Bumstead opened the video by scarfing down his pre-workout meal consisting of wild caught haddock, white rice, and zucchini before heading to the gym.

Already starting with the fish because it’s time to get shredded for the Olympia!

Bumstead weighed 260 pounds at the time of this video’s publication.

Warm Up

Bumstead warmed up with some band stretches and wide grip bodyweight pull-ups to ready his joints and rotator cuffs.

For once in my life, back workouts are not going to start with pulldowns…a big change to the program — going to get huge.

Bumstead performed two sets of standard overhand wide-grip pull-ups and two underhand-grip chin-ups before moving on to compound movements.

Wide-Grip Barbell Bent-Over Rows

Bumstead opened back workout consisted of heavy bent-over barbell rows, starting with 135 pounds and working up to 225 pounds. He then backed off to 135 pounds.

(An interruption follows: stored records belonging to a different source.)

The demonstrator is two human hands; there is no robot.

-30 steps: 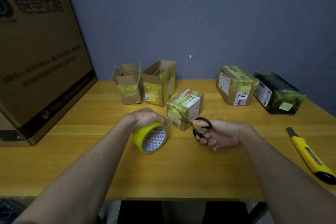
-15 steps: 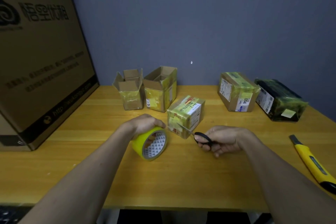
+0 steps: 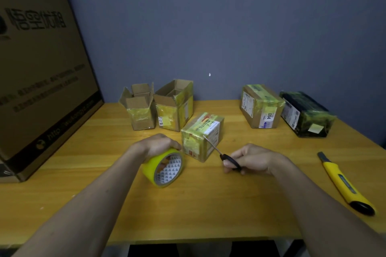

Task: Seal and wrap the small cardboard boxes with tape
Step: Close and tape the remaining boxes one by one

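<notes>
A small cardboard box [image 3: 201, 135] wrapped in yellow tape, with a white label on top, sits mid-table. My left hand [image 3: 159, 144] grips a yellow tape roll [image 3: 165, 168] standing on edge just left of the box. My right hand [image 3: 250, 158] holds black-handled scissors [image 3: 226, 157]; their closed blades point up-left and the tip lies against the box's front right edge. Two open small boxes [image 3: 140, 110] [image 3: 174, 105] stand behind.
A big brown carton [image 3: 41, 73] fills the left side. A taped box with a "004" label [image 3: 261, 106] and a dark wrapped package [image 3: 307, 113] sit at the back right. A yellow utility knife [image 3: 344, 183] lies near the table's right edge.
The scissors' handles have closed in my right hand, which has turned and drawn slightly back to the right. My left hand keeps the tape roll beside the box.
</notes>
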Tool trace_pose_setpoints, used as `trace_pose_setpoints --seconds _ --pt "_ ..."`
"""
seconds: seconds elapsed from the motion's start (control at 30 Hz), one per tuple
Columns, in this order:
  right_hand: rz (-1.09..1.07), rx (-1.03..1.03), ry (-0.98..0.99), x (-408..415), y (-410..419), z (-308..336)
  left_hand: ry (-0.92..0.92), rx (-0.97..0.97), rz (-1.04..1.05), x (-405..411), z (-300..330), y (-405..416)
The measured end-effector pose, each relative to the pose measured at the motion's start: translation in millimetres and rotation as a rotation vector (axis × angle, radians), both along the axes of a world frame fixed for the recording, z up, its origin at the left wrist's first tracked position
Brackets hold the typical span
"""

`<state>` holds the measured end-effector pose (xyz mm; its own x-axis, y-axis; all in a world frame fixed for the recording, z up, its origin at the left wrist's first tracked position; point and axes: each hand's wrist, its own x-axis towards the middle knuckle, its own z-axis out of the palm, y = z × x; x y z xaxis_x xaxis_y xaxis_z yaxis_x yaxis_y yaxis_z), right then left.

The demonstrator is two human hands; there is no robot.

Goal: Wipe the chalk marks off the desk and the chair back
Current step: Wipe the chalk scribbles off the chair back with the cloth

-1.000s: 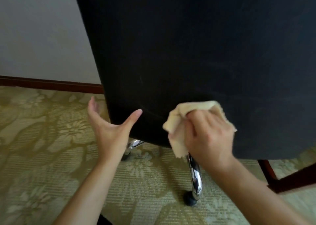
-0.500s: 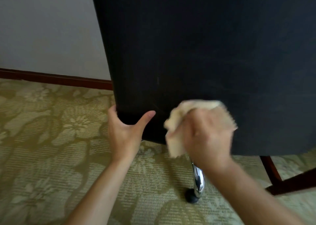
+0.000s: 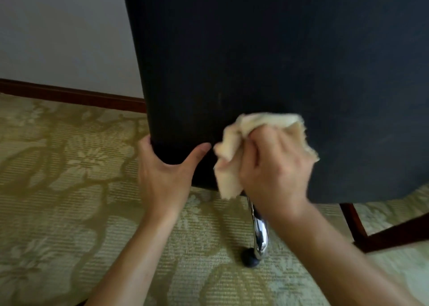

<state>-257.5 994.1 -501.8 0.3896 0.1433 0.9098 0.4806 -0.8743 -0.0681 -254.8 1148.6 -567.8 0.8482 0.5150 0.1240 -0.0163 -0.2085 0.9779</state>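
Head view: the black chair back fills most of the frame, upright above a patterned carpet. Left hand grips its lower left corner, thumb on the near face and fingers wrapped round the edge. Right hand has its fingers curled round a cream cloth, bunched and pressed against the chair back's lower part. A faint pale mark shows just above the cloth. A chrome leg with a castor stands below
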Motion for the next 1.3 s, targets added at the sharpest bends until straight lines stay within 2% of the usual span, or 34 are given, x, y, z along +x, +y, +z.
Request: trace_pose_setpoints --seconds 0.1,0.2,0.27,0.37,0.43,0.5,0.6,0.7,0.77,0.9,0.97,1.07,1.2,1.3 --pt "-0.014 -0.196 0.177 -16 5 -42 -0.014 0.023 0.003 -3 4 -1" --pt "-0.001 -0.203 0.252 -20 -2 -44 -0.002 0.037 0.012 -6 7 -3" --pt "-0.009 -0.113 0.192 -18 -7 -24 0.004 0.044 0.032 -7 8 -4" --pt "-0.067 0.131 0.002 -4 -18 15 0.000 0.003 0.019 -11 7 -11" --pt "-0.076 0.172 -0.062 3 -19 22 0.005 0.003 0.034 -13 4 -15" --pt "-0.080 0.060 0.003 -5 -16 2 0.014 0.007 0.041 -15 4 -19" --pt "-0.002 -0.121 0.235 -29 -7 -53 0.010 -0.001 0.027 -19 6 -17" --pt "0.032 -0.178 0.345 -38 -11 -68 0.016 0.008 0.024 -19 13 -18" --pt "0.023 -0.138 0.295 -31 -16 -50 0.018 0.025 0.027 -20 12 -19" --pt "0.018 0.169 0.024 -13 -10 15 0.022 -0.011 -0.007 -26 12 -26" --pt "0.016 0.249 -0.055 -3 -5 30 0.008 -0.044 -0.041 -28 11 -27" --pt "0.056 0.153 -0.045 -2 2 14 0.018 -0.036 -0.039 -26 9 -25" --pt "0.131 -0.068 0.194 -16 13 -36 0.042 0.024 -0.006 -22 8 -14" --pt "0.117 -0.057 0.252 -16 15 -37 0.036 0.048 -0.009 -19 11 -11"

Typically, Bumstead lifts between 315 to 405 pounds, but he has laid off heavier weights recently to focus more on form as he hasn’t seen the growth he’d like in his back development.

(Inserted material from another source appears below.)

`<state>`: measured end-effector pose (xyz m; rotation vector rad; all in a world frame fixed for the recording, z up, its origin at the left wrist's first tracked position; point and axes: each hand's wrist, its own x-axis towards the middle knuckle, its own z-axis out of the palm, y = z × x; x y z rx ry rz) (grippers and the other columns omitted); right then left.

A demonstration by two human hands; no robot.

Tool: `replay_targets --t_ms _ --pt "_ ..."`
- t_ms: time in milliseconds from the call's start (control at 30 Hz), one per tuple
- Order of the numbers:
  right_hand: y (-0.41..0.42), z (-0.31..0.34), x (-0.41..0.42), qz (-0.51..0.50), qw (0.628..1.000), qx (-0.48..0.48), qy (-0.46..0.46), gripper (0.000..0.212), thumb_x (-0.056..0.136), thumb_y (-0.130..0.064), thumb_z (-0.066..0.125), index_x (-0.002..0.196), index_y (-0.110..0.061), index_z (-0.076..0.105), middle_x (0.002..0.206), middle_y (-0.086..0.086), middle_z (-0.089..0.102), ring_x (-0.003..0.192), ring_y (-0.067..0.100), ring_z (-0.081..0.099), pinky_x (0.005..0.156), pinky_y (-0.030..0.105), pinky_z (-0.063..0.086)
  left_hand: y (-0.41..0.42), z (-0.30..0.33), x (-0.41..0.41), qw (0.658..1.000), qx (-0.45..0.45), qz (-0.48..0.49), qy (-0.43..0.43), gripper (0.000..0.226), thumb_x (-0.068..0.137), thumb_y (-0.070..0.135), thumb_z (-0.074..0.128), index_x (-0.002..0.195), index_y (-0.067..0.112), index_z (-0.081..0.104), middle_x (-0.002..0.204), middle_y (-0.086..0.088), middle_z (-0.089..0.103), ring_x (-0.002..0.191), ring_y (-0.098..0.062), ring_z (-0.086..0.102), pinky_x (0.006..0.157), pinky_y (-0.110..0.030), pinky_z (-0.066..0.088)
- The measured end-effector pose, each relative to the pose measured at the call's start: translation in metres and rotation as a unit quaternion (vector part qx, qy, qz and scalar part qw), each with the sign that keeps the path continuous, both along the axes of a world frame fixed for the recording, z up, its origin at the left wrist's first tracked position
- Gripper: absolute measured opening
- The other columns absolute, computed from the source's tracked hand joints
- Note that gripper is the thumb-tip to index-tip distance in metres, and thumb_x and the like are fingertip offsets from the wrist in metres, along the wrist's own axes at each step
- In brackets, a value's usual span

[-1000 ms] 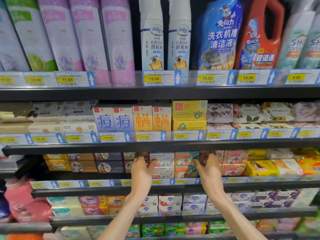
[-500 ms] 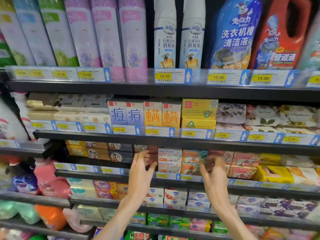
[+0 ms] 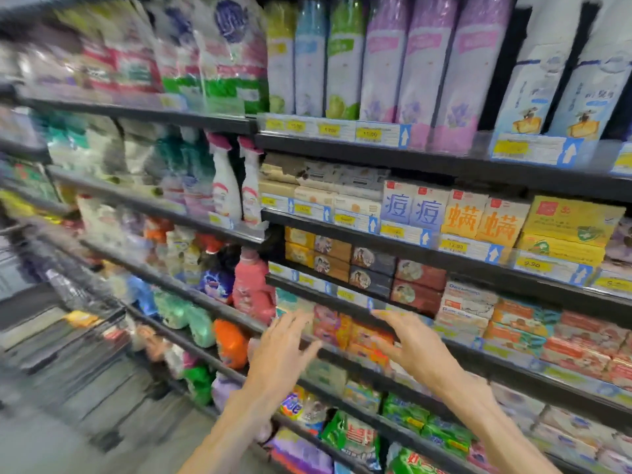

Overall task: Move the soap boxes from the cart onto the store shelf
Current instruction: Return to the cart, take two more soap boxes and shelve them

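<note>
Nearest us, our left hand (image 3: 278, 357) and right hand (image 3: 415, 350) hang in front of the store shelf (image 3: 345, 304), fingers spread and holding nothing. Just beyond the fingertips, dark and red soap boxes (image 3: 396, 275) sit stacked on that shelf, with orange and white ones to their right. Left of the shelf stands a pink bottle (image 3: 253, 285). Far left of it, a blurred wire cart (image 3: 78, 295) shows; we cannot tell its contents.

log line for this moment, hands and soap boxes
left hand: open, holding nothing | right hand: open, holding nothing | soap boxes: stacked on shelf | view: blurred
</note>
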<state>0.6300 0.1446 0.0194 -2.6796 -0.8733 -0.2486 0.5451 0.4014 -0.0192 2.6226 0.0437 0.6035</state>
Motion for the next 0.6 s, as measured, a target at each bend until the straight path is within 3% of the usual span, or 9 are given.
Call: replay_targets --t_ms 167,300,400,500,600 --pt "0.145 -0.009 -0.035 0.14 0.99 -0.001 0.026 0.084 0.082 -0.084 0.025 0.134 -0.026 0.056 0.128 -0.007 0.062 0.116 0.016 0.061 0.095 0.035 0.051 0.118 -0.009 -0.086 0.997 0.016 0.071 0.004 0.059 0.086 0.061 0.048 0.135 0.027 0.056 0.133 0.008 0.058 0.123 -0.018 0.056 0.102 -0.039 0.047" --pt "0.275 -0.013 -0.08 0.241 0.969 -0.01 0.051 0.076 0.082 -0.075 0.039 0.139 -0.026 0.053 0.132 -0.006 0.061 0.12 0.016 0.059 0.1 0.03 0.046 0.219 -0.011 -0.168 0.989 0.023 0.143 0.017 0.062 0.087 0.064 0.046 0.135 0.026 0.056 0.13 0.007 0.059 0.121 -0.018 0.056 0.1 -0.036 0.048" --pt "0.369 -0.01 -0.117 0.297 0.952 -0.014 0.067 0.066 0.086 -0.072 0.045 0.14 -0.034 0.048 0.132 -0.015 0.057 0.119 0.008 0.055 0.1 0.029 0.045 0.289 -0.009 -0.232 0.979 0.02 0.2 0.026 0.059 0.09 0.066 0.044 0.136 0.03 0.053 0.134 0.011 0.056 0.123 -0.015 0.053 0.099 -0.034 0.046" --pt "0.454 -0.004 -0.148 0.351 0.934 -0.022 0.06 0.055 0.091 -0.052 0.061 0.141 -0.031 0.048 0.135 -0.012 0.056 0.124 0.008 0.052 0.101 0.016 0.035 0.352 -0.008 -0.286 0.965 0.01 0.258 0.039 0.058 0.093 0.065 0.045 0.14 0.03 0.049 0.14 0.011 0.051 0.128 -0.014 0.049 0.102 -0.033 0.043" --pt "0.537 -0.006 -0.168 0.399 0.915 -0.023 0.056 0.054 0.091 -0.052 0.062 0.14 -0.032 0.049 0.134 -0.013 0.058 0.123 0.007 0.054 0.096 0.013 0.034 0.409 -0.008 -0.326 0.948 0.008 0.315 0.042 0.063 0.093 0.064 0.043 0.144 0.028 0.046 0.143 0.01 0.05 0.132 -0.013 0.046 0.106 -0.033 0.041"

“Focusing on trying to stand up straight, contract my glutes, hamstrings lats, and then lowering to a secure position where my lower abs are really tight and engaged,” Bumstead said. “My glutes are really tight and engaged, so I am not moving my core or lower body at all, and then I bring my elbows in, straighten the bar and slowly row the bar up my leg — kind of in a backward arc motion, the whole time focusing on my lower lat Christmas tree.”

This new and improved form makes lighter sets more challenging than when he threw tremendously heavy weight around.

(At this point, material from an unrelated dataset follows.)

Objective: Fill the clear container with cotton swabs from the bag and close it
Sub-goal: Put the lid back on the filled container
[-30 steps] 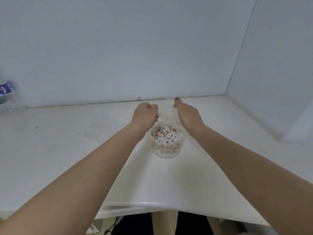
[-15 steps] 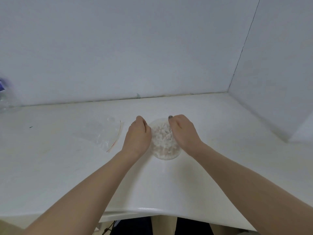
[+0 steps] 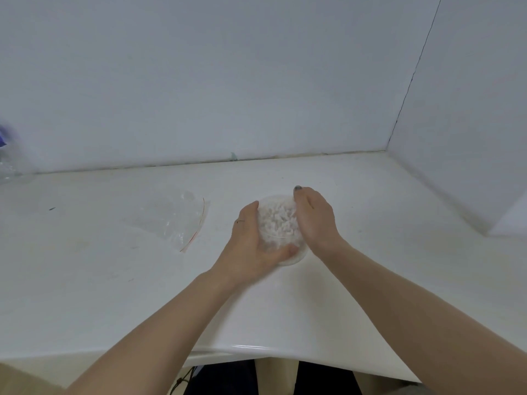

Feeling a really big ego check today. I’m going to have a Phil Heath 2013 back on stage at the Olympia this year — feathered and everything.

Not only is Bumstead likely safer lifting less weight, but it could result in more significant muscular development from the added stimulation via his improved form.

Chest-Supported Hammer Row

The second movement in Bumstead’s back workout is a chest-supported hammer row with a neutral grip to hit his lower lats and bring out his width.

Bumstead believes his lower lats and lower back are two of his weak points. He aims to improve both for the 2022 Olympia stage, resulting in a more well-rounded package to defend his title.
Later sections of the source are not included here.